An exact transcription of all the entries below is required.

━━ AVAILABLE RECORDS

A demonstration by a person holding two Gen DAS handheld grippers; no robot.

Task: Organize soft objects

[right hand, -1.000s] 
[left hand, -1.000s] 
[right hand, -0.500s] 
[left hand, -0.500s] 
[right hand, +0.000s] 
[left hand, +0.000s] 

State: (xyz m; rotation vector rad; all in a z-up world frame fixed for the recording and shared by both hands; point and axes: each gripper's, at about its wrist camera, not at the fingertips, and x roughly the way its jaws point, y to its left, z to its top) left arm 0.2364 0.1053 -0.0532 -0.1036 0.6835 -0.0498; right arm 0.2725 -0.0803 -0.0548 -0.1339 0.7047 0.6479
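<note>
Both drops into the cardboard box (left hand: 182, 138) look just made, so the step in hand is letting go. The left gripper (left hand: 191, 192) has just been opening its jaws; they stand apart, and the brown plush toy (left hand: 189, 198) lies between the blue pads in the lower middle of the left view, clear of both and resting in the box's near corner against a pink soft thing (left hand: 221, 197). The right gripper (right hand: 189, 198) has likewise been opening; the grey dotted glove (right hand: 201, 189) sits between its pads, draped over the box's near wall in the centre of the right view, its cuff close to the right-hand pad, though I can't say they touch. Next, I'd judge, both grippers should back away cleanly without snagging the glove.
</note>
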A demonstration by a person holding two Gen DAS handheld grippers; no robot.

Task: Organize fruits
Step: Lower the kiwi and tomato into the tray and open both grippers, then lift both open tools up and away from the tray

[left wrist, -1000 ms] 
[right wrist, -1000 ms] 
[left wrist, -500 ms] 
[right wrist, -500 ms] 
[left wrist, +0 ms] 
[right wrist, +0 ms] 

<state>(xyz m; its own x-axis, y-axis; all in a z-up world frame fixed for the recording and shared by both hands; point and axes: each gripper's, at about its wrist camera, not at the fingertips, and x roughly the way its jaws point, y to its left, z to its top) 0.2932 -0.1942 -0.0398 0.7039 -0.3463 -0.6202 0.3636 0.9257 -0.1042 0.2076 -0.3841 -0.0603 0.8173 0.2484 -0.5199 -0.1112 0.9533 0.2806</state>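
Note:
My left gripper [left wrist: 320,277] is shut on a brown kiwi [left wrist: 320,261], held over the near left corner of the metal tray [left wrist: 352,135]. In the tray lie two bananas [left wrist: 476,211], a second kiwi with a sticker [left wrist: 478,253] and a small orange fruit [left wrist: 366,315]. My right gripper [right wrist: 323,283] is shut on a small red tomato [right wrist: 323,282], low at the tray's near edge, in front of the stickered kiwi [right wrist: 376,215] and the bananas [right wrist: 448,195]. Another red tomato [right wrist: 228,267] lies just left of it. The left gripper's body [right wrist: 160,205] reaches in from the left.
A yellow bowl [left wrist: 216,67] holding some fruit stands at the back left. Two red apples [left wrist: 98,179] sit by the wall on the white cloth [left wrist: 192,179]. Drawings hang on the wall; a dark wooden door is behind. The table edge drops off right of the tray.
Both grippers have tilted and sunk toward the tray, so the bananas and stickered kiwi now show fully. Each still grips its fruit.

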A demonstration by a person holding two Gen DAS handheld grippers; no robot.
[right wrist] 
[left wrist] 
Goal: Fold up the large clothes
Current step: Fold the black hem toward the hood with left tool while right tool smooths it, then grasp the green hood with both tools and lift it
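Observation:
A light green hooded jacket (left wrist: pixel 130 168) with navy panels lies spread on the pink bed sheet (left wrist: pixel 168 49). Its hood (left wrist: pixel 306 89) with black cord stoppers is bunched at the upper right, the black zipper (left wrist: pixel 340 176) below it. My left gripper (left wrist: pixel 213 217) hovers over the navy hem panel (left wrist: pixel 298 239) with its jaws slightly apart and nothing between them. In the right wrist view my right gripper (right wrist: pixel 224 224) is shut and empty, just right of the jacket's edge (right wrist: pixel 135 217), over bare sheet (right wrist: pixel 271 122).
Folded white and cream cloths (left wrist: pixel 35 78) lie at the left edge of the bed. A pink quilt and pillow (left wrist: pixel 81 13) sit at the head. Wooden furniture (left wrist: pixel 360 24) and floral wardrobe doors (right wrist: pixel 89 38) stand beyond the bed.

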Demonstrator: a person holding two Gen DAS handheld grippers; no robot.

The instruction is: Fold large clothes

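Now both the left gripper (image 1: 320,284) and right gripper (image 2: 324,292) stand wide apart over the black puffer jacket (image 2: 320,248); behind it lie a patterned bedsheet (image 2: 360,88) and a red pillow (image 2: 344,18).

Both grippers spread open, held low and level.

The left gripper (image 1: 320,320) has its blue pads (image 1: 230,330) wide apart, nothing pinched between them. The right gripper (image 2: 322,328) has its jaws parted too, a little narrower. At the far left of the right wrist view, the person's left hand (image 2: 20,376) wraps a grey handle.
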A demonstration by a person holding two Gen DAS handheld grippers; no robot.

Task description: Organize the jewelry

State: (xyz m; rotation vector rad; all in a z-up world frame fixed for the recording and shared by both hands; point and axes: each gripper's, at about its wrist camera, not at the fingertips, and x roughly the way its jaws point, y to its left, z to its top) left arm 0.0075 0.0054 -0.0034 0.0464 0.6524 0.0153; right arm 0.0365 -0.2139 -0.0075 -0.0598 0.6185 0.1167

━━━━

PROBLEM SOLUTION ▸
A demonstration by a person holding two Gen DAS handheld grippers; no robot.

Task: Organize soft objects

[right hand, -1.000s] 
[left hand, -1.000s] 
[right hand, -0.500s] 
[left hand, -0.500s] 
[right hand, +0.000s] 
[left hand, +0.000s] 

State: (xyz m; rotation vector rad; all in a z-up world frame fixed for the recording and shared by both hands; point and axes: each gripper's, at about its wrist camera, not at the fingertips, and x roughly the way its jaws point, y to its left, z to its top) left arm 0.2364 0.1053 -0.0532 -0.1036 0.6835 -0.0498; right arm 0.2725 -0.0803 -0.0548 -0.1339 0.7047 0.6479
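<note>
Both drops into the cardboard box (left hand: 182, 138) look just made, so the step in hand is letting go. The left gripper (left hand: 191, 192) has just been opening its jaws; they stand apart, and the brown plush toy (left hand: 189, 198) lies between the blue pads in the lower middle of the left view, clear of both and resting in the box's near corner against a pink soft thing (left hand: 221, 197). The right gripper (right hand: 189, 198) has likewise been opening; the grey dotted glove (right hand: 201, 189) sits between its pads, draped over the box's near wall in the centre of the right view, its cuff close to the right-hand pad, though I can't say they touch. Next, I'd judge, both grippers should back away cleanly without snagging the glove.
</note>
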A demonstration by a person holding two Gen DAS handheld grippers; no robot.

Task: Organize fruits
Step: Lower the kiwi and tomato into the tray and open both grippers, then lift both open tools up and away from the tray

[left wrist, -1000 ms] 
[right wrist, -1000 ms] 
[left wrist, -500 ms] 
[right wrist, -500 ms] 
[left wrist, +0 ms] 
[right wrist, +0 ms] 

<state>(xyz m; its own x-axis, y-axis; all in a z-up world frame fixed for the recording and shared by both hands; point and axes: each gripper's, at about its wrist camera, not at the fingertips, and x roughly the way its jaws point, y to its left, z to its top) 0.2932 -0.1942 -0.0398 0.7039 -0.3463 -0.6202 0.3636 0.9257 -0.1042 0.2076 -0.3841 -0.0603 0.8173 0.2484 -0.5199 -0.1112 0.9533 0.2806</state>
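Note:
My left gripper [left wrist: 320,277] is shut on a brown kiwi [left wrist: 320,261], held over the near left corner of the metal tray [left wrist: 352,135]. In the tray lie two bananas [left wrist: 476,211], a second kiwi with a sticker [left wrist: 478,253] and a small orange fruit [left wrist: 366,315]. My right gripper [right wrist: 323,283] is shut on a small red tomato [right wrist: 323,282], low at the tray's near edge, in front of the stickered kiwi [right wrist: 376,215] and the bananas [right wrist: 448,195]. Another red tomato [right wrist: 228,267] lies just left of it. The left gripper's body [right wrist: 160,205] reaches in from the left.
A yellow bowl [left wrist: 216,67] holding some fruit stands at the back left. Two red apples [left wrist: 98,179] sit by the wall on the white cloth [left wrist: 192,179]. Drawings hang on the wall; a dark wooden door is behind. The table edge drops off right of the tray.
Both grippers have tilted and sunk toward the tray, so the bananas and stickered kiwi now show fully. Each still grips its fruit.
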
A demonstration by a person holding two Gen DAS handheld grippers; no robot.
[right wrist] 
[left wrist] 
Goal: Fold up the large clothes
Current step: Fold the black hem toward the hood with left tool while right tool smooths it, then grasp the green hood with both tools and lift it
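Observation:
A light green hooded jacket (left wrist: pixel 130 168) with navy panels lies spread on the pink bed sheet (left wrist: pixel 168 49). Its hood (left wrist: pixel 306 89) with black cord stoppers is bunched at the upper right, the black zipper (left wrist: pixel 340 176) below it. My left gripper (left wrist: pixel 213 217) hovers over the navy hem panel (left wrist: pixel 298 239) with its jaws slightly apart and nothing between them. In the right wrist view my right gripper (right wrist: pixel 224 224) is shut and empty, just right of the jacket's edge (right wrist: pixel 135 217), over bare sheet (right wrist: pixel 271 122).
Folded white and cream cloths (left wrist: pixel 35 78) lie at the left edge of the bed. A pink quilt and pillow (left wrist: pixel 81 13) sit at the head. Wooden furniture (left wrist: pixel 360 24) and floral wardrobe doors (right wrist: pixel 89 38) stand beyond the bed.
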
Demonstrator: a person holding two Gen DAS handheld grippers; no robot.

The instruction is: Fold large clothes

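Now both the left gripper (image 1: 320,284) and right gripper (image 2: 324,292) stand wide apart over the black puffer jacket (image 2: 320,248); behind it lie a patterned bedsheet (image 2: 360,88) and a red pillow (image 2: 344,18).

Both grippers spread open, held low and level.

The left gripper (image 1: 320,320) has its blue pads (image 1: 230,330) wide apart, nothing pinched between them. The right gripper (image 2: 322,328) has its jaws parted too, a little narrower. At the far left of the right wrist view, the person's left hand (image 2: 20,376) wraps a grey handle.
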A demonstration by a person holding two Gen DAS handheld grippers; no robot.

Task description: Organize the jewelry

State: (xyz m; rotation vector rad; all in a z-up world frame fixed for the recording and shared by both hands; point and axes: each gripper's, at about its wrist camera, not at the fingertips, and x roughly the way its jaws point, y to its left, z to its top) left arm 0.0075 0.0054 -0.0034 0.0464 0.6524 0.0153; right arm 0.0365 -0.2139 -0.0075 -0.0598 0.6185 0.1167

This output contains the full answer.